Malta does not levy a recurring property tax (no IMU, no taxe foncière, no IBI). The ongoing costs of owning a Maltese property are limited to:

  • Ground rent (if leasehold) — temporary leases are converted to perpetual ground rent in many cases; perpetual ground rents can often be redeemed at a multiple of the annual rent.
  • Service charges for apartments and gated developments (varies widely).
  • Utility connections with ARMS Ltd (water and electricity), with residential rates available to declared residents.
  • Buildings insurance, generally required by mortgage lenders.

Rental income from a Maltese property is taxable in Malta. For Malta-resident individuals, a 15% final withholding tax on gross rental income is available as an opt-in regime; otherwise rental income is included in the personal tax return at marginal rates with deduction of expenses. Non-resident landlords are also subject to Maltese tax on Maltese-source rental income; the 15% optional regime is widely used in practice.

Malta Deep-Dive — Residency Programmes and Property

Malta operates two main residency programmes that link to property:

  • Malta Permanent Residence Programme (MPRP): for non-EU nationals; requires either a property purchase or a qualifying lease at minimum thresholds set by the Residency Malta Agency, plus a government contribution and donation, with detailed due diligence.
  • Global Residence Programme (GRP): for non-EU nationals seeking a special tax status; minimum property value or rental thresholds apply, and a flat 15% rate is available on certain foreign income remitted to Malta, subject to a minimum tax.

Property thresholds and contribution amounts are revised periodically; always check the current Residency Malta Agency materials before committing. The Central Bank of Malta publishes residential property price indices that help benchmark whether a purchase price is in line with the wider market.

FAQ — Buying Property in Malta

Do I need an AIP permit if I am an EU citizen?
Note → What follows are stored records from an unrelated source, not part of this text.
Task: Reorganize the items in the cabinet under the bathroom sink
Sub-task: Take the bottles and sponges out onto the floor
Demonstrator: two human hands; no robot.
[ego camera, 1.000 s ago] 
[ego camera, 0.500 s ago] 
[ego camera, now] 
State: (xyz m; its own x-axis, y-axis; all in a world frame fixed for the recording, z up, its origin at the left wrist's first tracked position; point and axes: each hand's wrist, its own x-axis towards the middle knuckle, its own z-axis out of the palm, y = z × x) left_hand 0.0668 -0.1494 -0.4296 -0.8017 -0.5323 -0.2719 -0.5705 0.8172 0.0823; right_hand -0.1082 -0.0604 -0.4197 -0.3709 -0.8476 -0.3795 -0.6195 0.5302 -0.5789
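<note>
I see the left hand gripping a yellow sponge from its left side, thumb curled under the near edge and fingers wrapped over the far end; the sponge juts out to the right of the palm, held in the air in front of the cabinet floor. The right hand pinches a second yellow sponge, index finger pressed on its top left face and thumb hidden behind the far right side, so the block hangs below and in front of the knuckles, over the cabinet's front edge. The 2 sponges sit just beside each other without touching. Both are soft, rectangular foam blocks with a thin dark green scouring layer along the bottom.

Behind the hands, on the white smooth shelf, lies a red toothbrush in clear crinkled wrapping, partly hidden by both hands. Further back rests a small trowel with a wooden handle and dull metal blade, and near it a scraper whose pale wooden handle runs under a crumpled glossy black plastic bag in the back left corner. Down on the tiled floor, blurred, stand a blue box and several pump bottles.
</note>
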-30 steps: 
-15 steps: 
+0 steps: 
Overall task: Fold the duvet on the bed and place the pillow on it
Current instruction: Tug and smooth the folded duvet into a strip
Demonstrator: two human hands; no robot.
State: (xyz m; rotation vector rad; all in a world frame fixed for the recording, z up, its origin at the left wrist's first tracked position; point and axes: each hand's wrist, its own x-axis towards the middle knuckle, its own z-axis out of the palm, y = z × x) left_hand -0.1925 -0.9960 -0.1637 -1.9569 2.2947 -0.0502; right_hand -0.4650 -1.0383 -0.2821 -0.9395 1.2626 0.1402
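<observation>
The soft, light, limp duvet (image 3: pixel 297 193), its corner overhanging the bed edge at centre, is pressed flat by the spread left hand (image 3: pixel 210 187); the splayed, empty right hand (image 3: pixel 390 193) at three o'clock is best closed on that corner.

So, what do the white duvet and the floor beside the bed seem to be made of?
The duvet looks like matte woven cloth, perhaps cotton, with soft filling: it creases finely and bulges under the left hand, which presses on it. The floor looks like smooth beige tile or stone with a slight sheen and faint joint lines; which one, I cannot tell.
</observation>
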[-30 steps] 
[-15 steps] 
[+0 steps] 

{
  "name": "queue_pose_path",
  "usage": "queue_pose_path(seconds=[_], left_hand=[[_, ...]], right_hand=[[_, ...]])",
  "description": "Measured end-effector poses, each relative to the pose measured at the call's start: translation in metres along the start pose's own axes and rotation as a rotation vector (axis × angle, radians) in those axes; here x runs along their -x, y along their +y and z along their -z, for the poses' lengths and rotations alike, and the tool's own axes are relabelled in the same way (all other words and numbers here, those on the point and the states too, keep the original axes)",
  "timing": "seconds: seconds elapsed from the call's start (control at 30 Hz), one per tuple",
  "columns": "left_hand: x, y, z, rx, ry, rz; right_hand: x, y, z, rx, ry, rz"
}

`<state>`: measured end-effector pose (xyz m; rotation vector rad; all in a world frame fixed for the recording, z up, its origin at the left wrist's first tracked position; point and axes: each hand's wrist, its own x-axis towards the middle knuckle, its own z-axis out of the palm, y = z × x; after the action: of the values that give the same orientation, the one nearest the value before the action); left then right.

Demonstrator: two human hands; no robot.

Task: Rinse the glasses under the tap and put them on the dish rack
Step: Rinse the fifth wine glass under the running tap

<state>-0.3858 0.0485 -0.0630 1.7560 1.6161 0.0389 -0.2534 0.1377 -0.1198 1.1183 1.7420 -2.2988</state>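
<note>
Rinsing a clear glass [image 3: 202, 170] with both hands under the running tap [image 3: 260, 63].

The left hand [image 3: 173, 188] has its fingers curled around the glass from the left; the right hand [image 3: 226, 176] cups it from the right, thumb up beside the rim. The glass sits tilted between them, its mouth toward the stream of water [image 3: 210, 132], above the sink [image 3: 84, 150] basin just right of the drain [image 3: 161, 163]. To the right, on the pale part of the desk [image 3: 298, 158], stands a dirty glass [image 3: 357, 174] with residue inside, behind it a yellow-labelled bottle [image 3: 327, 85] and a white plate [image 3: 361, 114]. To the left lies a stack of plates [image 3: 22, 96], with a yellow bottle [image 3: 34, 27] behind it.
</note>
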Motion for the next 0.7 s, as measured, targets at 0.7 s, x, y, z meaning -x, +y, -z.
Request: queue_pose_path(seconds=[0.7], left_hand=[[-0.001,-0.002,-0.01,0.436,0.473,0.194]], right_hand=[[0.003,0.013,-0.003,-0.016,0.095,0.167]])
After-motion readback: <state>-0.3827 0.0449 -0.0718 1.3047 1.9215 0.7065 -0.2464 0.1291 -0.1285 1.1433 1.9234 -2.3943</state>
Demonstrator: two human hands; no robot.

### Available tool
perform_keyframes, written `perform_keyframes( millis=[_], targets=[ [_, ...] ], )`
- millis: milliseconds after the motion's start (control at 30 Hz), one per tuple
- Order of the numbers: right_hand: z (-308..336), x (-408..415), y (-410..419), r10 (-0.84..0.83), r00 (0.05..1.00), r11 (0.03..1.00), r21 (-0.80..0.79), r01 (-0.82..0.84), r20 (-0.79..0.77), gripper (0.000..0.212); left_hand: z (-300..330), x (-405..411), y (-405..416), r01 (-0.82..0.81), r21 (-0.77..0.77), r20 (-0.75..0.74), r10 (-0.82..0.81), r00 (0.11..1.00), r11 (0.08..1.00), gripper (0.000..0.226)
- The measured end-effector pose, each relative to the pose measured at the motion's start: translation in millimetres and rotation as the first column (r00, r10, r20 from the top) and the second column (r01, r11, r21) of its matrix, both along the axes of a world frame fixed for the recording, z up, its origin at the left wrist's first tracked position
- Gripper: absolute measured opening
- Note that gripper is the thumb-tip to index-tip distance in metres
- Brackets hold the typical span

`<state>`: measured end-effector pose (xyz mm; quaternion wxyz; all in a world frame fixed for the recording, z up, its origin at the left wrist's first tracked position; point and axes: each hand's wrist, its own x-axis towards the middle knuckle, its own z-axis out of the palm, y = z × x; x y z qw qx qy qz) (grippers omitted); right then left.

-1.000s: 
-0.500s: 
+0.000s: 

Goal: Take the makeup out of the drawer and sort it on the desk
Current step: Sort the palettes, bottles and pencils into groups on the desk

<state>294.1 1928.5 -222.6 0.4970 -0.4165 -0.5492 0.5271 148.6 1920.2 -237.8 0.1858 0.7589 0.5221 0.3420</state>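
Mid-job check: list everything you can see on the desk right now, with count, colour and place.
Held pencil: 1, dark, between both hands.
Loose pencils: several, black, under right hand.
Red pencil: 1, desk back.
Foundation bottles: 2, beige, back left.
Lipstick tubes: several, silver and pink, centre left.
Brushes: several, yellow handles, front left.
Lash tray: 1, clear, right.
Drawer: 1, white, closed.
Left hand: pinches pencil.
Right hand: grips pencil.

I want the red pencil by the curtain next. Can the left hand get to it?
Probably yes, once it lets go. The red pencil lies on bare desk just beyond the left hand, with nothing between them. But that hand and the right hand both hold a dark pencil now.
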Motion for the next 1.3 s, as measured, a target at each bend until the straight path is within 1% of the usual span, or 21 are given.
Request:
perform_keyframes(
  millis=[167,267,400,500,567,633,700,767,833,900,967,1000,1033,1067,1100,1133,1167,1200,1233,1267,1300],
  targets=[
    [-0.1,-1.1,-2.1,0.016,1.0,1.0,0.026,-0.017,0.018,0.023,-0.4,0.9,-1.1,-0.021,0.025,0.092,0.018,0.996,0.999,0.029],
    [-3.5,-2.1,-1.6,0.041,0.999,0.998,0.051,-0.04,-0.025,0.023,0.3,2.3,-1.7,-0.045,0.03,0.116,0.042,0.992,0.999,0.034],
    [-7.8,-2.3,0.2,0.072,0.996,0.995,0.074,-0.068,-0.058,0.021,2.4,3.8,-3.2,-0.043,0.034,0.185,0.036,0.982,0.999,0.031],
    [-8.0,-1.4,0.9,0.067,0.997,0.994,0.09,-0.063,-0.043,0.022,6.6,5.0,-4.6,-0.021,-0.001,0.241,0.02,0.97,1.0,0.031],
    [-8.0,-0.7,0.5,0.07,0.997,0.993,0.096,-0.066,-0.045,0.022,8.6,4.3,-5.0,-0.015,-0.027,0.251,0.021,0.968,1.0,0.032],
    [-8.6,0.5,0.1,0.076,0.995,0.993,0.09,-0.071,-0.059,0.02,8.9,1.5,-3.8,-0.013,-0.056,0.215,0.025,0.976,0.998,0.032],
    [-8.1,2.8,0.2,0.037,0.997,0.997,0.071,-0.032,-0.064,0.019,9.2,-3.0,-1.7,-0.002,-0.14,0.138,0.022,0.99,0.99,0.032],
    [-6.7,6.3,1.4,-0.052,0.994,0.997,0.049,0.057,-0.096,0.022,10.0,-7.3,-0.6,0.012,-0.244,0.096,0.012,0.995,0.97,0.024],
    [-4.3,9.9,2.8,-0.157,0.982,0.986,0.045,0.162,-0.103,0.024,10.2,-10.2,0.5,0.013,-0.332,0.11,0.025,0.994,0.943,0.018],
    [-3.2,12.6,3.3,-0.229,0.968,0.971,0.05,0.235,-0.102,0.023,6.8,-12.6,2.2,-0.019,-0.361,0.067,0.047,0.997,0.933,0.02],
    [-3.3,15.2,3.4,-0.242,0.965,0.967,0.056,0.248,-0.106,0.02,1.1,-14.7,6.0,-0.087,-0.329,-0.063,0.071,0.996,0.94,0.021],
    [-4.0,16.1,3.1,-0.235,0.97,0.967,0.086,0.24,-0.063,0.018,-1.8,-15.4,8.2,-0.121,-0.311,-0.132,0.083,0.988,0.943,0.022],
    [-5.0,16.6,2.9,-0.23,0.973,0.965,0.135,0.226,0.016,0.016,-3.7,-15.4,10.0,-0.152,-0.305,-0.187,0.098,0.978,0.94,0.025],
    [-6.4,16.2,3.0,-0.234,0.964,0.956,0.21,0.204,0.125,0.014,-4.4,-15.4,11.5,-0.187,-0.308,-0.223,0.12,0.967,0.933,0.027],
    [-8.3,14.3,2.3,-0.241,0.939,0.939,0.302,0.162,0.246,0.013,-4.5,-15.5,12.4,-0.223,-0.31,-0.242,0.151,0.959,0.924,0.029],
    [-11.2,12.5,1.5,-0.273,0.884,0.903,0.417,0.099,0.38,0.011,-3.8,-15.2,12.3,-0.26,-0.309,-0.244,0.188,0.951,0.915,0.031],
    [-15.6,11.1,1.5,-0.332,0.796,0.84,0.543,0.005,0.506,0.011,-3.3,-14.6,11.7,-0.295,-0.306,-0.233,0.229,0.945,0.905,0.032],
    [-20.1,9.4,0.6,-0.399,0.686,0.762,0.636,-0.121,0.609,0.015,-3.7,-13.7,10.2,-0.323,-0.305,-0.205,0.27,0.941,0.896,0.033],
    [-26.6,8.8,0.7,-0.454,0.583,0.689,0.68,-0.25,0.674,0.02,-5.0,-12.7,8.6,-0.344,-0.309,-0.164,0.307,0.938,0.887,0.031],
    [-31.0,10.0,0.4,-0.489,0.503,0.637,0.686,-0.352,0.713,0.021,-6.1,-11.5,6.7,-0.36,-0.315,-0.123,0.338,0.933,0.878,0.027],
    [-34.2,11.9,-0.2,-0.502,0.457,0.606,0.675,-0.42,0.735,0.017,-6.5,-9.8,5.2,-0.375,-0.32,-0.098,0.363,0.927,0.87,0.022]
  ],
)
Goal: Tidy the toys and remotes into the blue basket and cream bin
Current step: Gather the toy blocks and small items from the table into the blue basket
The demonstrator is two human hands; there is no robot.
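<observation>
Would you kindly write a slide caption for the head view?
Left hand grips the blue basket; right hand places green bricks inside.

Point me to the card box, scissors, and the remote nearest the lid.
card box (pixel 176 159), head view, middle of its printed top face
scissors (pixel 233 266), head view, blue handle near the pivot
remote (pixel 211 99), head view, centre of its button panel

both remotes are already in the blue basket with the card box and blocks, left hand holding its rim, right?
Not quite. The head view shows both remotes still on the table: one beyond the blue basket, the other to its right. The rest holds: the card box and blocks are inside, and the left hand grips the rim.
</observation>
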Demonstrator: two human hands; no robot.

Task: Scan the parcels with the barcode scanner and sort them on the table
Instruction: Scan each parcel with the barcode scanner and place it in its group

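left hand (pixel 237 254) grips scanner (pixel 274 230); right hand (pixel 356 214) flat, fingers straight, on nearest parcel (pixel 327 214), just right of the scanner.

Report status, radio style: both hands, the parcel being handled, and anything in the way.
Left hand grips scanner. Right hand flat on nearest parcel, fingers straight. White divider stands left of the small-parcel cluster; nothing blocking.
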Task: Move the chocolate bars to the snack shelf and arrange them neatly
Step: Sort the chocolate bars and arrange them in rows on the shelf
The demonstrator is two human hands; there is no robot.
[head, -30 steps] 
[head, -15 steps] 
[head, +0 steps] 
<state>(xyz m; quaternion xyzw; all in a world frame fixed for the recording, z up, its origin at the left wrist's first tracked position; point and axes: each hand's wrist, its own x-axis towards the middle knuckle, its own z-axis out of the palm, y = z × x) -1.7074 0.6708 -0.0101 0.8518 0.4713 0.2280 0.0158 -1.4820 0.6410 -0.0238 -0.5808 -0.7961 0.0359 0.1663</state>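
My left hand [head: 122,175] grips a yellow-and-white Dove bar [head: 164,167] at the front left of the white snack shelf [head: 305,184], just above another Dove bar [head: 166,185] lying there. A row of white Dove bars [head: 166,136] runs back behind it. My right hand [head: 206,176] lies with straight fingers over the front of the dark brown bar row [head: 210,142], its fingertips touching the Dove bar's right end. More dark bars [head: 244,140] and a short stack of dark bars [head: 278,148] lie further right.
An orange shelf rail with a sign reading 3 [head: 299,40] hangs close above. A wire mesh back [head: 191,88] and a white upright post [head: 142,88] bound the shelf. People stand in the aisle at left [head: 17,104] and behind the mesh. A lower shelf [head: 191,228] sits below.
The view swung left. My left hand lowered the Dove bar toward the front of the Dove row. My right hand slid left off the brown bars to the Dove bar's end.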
Generally no for a primary residence anywhere in Malta. After five years of continuous Maltese residence, EU citizens can also acquire additional properties without an AIP.

Can I buy in Sliema or St Julian's as a non-EU citizen? You can buy in any Special Designated Area (Tigné Point, Portomaso and others) without an AIP. Outside SDAs, you typically need an AIP and the property must satisfy minimum value thresholds for non-residents.

Is there an annual property tax in Malta? No — Malta has no recurring property tax. Holding costs are limited to ground rent (if leasehold), service charges and utilities.

What stamp duty rate applies to me? A non-resident buyer pays the standard 5% (with a 1% provisional payment at konvenju). Maltese-resident first-time buyers pay 1.5% on the first €175,000, and ordinary primary residences pay 3.5% on the first €175,000.

Can I get a Maltese mortgage as a non-resident? Yes — typically up to 75% LTV from BOV, HSBC Malta, APS, BNF or MeDirect Malta, subject to income proof, life and buildings insurance, and MFSA-compliant affordability tests.

This article is for general information only and does not constitute legal, financial or tax advice. Always consult a Maltese notary, the MFSA and the Commissioner for Revenue before contracting.